If one thing rings true in 2020, it’s not to put off until tomorrow what can be done today. As agriculture grapples with so many uncertainties, make certain the future of your farm stays off that list.
“This has been a challenging year across all areas of agriculture,” says Vince Bailey, Farm Credit Mid-America’s executive vice president and chief credit officer. “Farmers may not be thinking about succession planning now, but this is exactly the time to get a plan in place. Don’t procrastinate and close the window on your opportunity to ensure a successful transition.”
Bailey says farmers commonly have questions about the need for and value of succession planning. Some may fear loss of control in transferring assets. But bigger problems crop up when a farm with no plan passes to the next generation after the operator’s death.
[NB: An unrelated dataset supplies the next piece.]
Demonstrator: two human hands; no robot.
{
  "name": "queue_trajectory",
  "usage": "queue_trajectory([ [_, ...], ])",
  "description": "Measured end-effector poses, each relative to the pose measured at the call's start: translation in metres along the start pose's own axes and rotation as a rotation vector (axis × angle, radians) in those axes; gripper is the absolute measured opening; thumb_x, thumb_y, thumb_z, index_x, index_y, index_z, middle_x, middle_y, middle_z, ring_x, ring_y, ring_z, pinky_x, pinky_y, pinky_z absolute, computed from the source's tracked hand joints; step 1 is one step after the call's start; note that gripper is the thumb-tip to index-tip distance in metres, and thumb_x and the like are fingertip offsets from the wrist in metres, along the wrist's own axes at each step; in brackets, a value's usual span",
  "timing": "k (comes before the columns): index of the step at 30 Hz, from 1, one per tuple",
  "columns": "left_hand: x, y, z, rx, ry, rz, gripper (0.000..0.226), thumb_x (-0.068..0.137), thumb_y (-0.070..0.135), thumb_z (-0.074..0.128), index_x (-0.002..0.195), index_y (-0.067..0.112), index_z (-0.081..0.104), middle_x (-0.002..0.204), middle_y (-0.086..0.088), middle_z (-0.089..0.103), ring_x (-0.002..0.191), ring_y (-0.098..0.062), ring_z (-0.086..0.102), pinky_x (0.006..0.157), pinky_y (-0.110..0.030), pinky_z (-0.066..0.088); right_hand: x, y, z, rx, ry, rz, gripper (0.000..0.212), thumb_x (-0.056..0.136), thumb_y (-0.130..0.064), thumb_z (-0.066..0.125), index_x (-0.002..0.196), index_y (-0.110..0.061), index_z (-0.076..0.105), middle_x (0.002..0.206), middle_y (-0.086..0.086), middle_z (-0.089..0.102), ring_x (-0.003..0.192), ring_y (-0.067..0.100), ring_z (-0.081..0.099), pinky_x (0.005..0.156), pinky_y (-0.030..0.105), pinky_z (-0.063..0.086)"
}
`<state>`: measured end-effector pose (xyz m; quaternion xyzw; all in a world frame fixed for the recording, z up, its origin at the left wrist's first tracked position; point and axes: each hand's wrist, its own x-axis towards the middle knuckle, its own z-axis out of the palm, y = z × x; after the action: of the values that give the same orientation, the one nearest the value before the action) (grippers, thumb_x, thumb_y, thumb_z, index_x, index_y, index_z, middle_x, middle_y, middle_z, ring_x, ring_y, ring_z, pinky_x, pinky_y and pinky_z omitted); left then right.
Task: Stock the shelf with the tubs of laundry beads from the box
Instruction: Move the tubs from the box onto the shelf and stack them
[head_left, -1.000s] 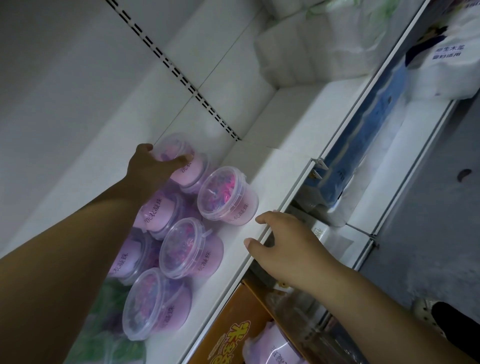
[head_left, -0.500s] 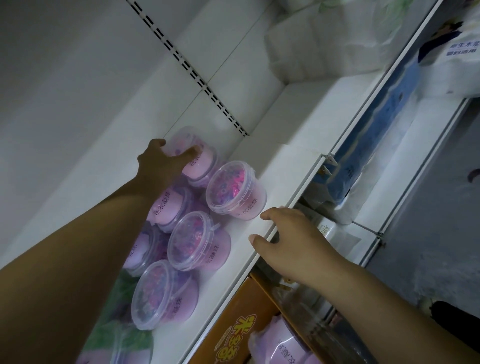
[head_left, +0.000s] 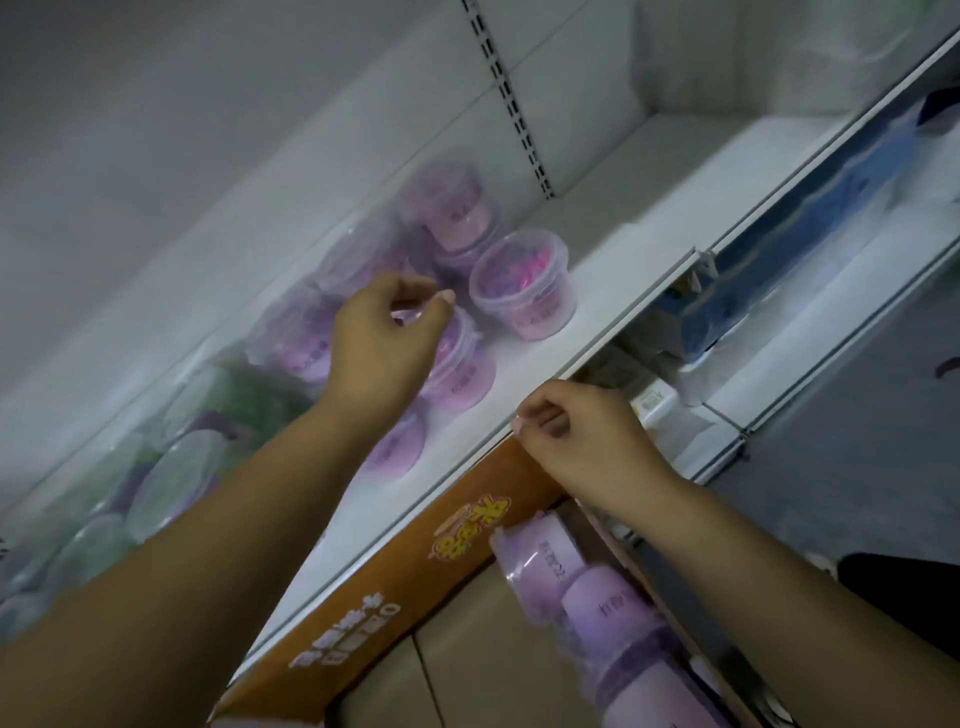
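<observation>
- Left hand (head_left: 384, 343) reaches in over the shelf (head_left: 613, 280), above the pink tubs (head_left: 522, 293) of laundry beads. Its fingers (head_left: 415, 299) are loosely curled, narrow, with nothing held. Whether the hand touches the tub below it cannot be told.
- Right hand (head_left: 576, 441) is at the front edge of the shelf with its fingers tucked into the palm and nothing in them.
- The tubs stand clustered on the left part of the shelf. One stands alone at the right of the group with its clear lid up. A stacked pair (head_left: 460, 213) is behind it against the back wall. Another tub (head_left: 462, 369) is partly hidden under the left hand.
- Further left on the same shelf are blurred tubs with green contents (head_left: 171, 467).
- An orange cardboard box (head_left: 395, 597) is below the shelf edge and open. More lilac tubs (head_left: 545, 551) lie in it on their sides, wrapped in clear film.
- A slotted upright (head_left: 511, 98) runs up the back panel.
- Blue packaging (head_left: 779, 249) is on the lower shelf to the right, blurred.
</observation>
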<state>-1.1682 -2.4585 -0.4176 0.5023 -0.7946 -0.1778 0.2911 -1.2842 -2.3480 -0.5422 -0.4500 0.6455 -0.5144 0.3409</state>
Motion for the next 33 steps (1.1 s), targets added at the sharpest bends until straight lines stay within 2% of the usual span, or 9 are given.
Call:
queue_trajectory([
  [3, -0.056, -0.021, -0.007, -0.052, -0.028, -0.104, 0.015, 0.093, 0.029, 0.070, 0.099, 0.015, 0.074, 0.090, 0.011, 0.072, 0.081, 0.006, 0.063, 0.074, -0.008, 0.047, -0.034, 0.001, 0.021, -0.030, -0.115, -0.006, 0.006, 0.088, -0.018, 0.072, 0.094, -0.015, 0.072, 0.082, -0.008, 0.070, 0.071, 0.000, 0.062, 0.068, 0.006, 0.047],
  [6, -0.112, -0.043, -0.014, -0.080, -0.026, -0.216, 0.012, 0.093, 0.029, 0.070, 0.092, 0.017, 0.073, 0.086, 0.012, 0.071, 0.079, 0.010, 0.061, 0.071, -0.002, 0.041, -0.066, 0.008, 0.040, -0.115, -0.269, -0.026, 0.012, 0.087, -0.014, 0.072, 0.098, -0.011, 0.073, 0.089, 0.000, 0.073, 0.079, 0.007, 0.065, 0.078, 0.015, 0.053],
  [8, -0.152, -0.057, -0.017, -0.073, -0.018, -0.299, 0.012, 0.093, 0.030, 0.069, 0.090, 0.018, 0.073, 0.085, 0.012, 0.072, 0.081, 0.007, 0.062, 0.070, -0.004, 0.041, -0.081, 0.018, 0.046, -0.227, -0.336, -0.036, 0.016, 0.084, -0.023, 0.074, 0.100, -0.019, 0.072, 0.093, -0.004, 0.072, 0.087, 0.010, 0.066, 0.086, 0.027, 0.054],
  [13, -0.268, -0.084, -0.016, 0.008, -0.165, -0.480, 0.021, 0.094, 0.040, 0.065, 0.097, 0.021, 0.072, 0.093, 0.011, 0.070, 0.091, -0.006, 0.063, 0.069, -0.009, 0.038, -0.105, 0.031, 0.040, -0.539, -0.552, 0.060, 0.061, 0.072, -0.058, 0.078, 0.125, -0.032, 0.061, 0.126, -0.001, 0.061, 0.106, 0.017, 0.060, 0.086, 0.031, 0.050],
  [15, -0.310, -0.091, -0.012, 0.062, -0.254, -0.501, 0.033, 0.093, 0.050, 0.061, 0.104, 0.020, 0.071, 0.103, 0.006, 0.071, 0.100, -0.011, 0.063, 0.076, -0.019, 0.043, -0.113, 0.032, 0.035, -0.590, -0.642, 0.050, 0.073, 0.069, -0.065, 0.079, 0.130, -0.030, 0.059, 0.131, -0.002, 0.059, 0.112, 0.018, 0.058, 0.092, 0.034, 0.051],
  [21, -0.376, -0.089, -0.008, 0.151, -0.464, -0.572, 0.060, 0.097, 0.067, 0.036, 0.129, 0.023, 0.061, 0.131, 0.002, 0.063, 0.115, -0.018, 0.058, 0.097, -0.035, 0.049, -0.112, 0.037, 0.033, -0.863, -0.722, 0.069, 0.086, 0.071, -0.056, 0.083, 0.142, -0.024, 0.049, 0.142, 0.004, 0.051, 0.123, 0.025, 0.051, 0.098, 0.040, 0.049],
  [24, -0.391, -0.088, -0.005, 0.274, -0.539, -0.530, 0.071, 0.095, 0.073, 0.017, 0.123, 0.024, 0.060, 0.125, -0.001, 0.064, 0.111, -0.022, 0.059, 0.093, -0.039, 0.051, -0.099, 0.034, 0.039, -1.017, -0.835, 0.055, 0.098, 0.067, -0.055, 0.087, 0.148, -0.022, 0.042, 0.149, 0.007, 0.042, 0.131, 0.029, 0.046, 0.101, 0.043, 0.049],
  [28, -0.392, -0.087, -0.007, 0.306, -0.480, -0.471, 0.079, 0.092, 0.072, 0.005, 0.115, 0.023, 0.062, 0.113, -0.001, 0.066, 0.104, -0.023, 0.060, 0.085, -0.040, 0.053, -0.090, 0.033, 0.045, -1.100, -0.924, 0.054, 0.104, 0.061, -0.057, 0.089, 0.147, -0.024, 0.042, 0.147, 0.005, 0.035, 0.132, 0.030, 0.041, 0.092, 0.049, 0.056],
  [33, -0.389, -0.092, -0.015, 0.102, -0.454, -0.531, 0.058, 0.099, 0.064, 0.017, 0.087, 0.023, 0.056, 0.094, -0.001, 0.062, 0.092, -0.023, 0.058, 0.083, -0.041, 0.052, -0.083, 0.034, 0.047, -1.180, -0.883, 0.012, 0.108, 0.055, -0.063, 0.089, 0.146, -0.031, 0.041, 0.144, 0.003, 0.036, 0.134, 0.027, 0.036, 0.109, 0.048, 0.042],
])
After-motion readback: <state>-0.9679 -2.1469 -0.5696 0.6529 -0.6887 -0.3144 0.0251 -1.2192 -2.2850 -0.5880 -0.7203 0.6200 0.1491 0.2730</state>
“Succession can be difficult to discuss with family, but it’s best to be transparent,” he says.
Selecting a Successor
That begins with open dialog about choosing one or more successors. Bailey stresses farming as a business, not a birthright. Choose, groom and educate a successor based on the farm’s needs. And working off-farm first positions a successor to bring valuable insights into the operation later.
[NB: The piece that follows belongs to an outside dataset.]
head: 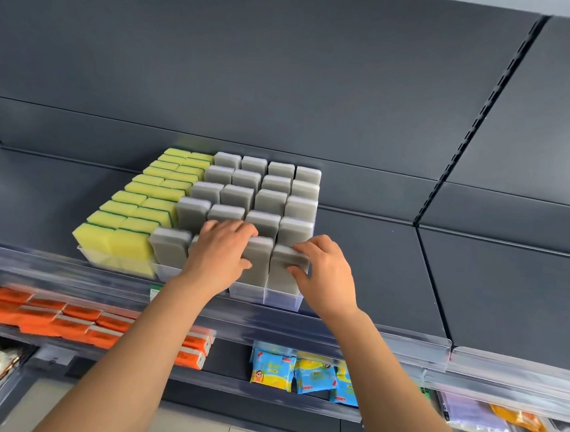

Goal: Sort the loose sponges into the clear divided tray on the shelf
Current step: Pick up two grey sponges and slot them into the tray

“Technology today opens up a different skill set,” he says, that creates diversity to approaching different issues on the farm. “It’s an opportunity for new perspectives and people. Something else we are seeing are more women stepping into prominent roles on the farm, and that is fantastic for agriculture.”
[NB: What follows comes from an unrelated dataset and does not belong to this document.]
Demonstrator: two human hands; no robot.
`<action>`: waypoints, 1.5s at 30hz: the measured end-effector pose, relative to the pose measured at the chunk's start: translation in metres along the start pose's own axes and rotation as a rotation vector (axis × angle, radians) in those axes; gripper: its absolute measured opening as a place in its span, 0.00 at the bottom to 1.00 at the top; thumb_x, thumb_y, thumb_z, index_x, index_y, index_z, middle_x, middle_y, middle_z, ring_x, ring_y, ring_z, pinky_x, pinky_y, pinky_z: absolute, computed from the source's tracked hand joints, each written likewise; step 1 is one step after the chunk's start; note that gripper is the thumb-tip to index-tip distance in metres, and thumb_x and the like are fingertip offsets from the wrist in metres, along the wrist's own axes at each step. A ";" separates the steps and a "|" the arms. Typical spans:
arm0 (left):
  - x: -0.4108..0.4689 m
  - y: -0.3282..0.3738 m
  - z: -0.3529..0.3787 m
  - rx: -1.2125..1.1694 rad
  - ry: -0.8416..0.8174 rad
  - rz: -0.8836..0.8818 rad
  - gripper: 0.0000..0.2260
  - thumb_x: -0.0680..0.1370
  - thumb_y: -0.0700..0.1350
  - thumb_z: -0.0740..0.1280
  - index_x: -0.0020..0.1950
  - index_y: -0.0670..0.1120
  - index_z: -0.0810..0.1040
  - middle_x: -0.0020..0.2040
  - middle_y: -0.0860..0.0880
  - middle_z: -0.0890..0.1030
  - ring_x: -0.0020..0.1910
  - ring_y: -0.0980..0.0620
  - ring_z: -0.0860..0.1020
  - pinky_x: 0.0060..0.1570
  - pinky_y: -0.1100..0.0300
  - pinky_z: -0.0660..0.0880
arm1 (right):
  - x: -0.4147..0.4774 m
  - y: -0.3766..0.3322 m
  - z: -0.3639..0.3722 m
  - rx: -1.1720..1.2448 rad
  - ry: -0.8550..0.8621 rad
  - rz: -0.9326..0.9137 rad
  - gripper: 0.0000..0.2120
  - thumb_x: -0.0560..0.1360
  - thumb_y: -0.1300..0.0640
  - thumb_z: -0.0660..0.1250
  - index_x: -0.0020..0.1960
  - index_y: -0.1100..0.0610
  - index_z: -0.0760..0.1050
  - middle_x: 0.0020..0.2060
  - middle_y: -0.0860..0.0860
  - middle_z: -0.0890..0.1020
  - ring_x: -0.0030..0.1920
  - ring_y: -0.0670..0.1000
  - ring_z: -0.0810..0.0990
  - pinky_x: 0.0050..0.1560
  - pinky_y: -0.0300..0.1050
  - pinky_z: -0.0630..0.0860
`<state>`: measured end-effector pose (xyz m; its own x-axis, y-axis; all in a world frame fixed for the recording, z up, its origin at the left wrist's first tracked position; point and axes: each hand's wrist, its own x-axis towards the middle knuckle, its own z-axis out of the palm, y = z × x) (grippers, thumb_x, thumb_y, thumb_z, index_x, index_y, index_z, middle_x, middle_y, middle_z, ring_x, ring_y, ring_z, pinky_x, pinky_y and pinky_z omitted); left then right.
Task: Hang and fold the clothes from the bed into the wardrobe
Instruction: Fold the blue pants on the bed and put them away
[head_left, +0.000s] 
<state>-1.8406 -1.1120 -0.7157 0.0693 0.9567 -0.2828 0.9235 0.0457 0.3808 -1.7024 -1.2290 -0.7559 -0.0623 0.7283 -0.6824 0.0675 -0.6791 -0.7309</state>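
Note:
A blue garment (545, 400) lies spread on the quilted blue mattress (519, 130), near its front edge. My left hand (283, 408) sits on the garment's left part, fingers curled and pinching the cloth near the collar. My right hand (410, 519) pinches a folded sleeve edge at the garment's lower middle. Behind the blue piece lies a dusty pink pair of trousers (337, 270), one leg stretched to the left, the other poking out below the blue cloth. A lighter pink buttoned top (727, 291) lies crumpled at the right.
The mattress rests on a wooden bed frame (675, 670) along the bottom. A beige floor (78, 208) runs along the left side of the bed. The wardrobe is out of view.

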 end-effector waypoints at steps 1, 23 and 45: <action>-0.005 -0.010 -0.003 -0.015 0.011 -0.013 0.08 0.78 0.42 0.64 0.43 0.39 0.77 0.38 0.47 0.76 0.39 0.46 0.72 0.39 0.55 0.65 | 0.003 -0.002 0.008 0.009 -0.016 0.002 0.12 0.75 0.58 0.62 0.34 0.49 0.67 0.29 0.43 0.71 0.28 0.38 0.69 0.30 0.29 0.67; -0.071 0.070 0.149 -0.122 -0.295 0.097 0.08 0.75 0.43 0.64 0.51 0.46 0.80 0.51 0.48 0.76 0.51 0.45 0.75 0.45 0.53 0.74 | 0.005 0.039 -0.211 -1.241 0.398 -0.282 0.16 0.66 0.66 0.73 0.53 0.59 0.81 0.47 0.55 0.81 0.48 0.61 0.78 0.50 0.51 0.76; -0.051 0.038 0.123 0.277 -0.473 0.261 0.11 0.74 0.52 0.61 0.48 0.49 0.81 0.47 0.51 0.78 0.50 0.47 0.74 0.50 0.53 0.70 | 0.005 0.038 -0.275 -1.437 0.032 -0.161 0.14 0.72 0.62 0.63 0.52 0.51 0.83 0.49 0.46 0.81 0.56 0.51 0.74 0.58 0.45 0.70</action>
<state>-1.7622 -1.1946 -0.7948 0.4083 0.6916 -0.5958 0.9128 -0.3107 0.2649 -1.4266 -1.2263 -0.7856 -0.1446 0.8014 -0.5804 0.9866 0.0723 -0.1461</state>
Allow successors to transition into leadership and learn from mistakes along the way. “Share expectations openly,” says Bailey. “You want the farm to stay a farm. Don’t rob management for capital, or vice versa, to make the transition.”
Farmers also should meet with their successor regularly to discuss financials.
“Give them some responsibility and have them buy inputs or sell grain. Show them how the pieces fit into the larger picture,” he says. “Have them listen in when you meet with your lender, even if they are not in charge yet. When it’s their turn, they’ll be ready for the right conversations.”
Get Financials in Order
Capital management also plays a critical role in succession planning. Consider using a third party as a facilitator and include your lender, financial advisor, accountant, attorney and insurance agent.
“Your lender should be present so you do not lock up assets that may be necessary for liquidity, future borrowing and ability to grow and expand,” says Bailey. He adds these tips:
- Don’t make plans strictly based on limiting tax burdens. Plan for long-term viability and business continuity so you don’t miss opportunities.
- Plan for cash outside the business to support the retirement of the current owners. Selling land or equipment to the new owner to provide retirement funds can drain cash flow.
- Use a financial vehicle, such as life insurance, to compensate any siblings not part of the operation going forward. Buying out a sibling creates another cash-flow drain.
- Carry adequate life insurance to fill a gap from the unexpected death of a primary owner. If there is no successor in place, the operation will need cash to fill the gap until they are ready.
- Manage debt and cash in anticipation of transition. Growth, specifically late growth for the sake of transition, is not always required or appropriate.
- Plan for long-term, multi-generational growth. Doubling farm size in each generation to sustain more families is not necessarily an appropriate or good goal. A split may eventually be required as the family tree grows.
“When it comes to planning, do not rely on what your neighbor or parent did,” says Bailey. “No single blueprint fits everyone, but everyone needs a plan.”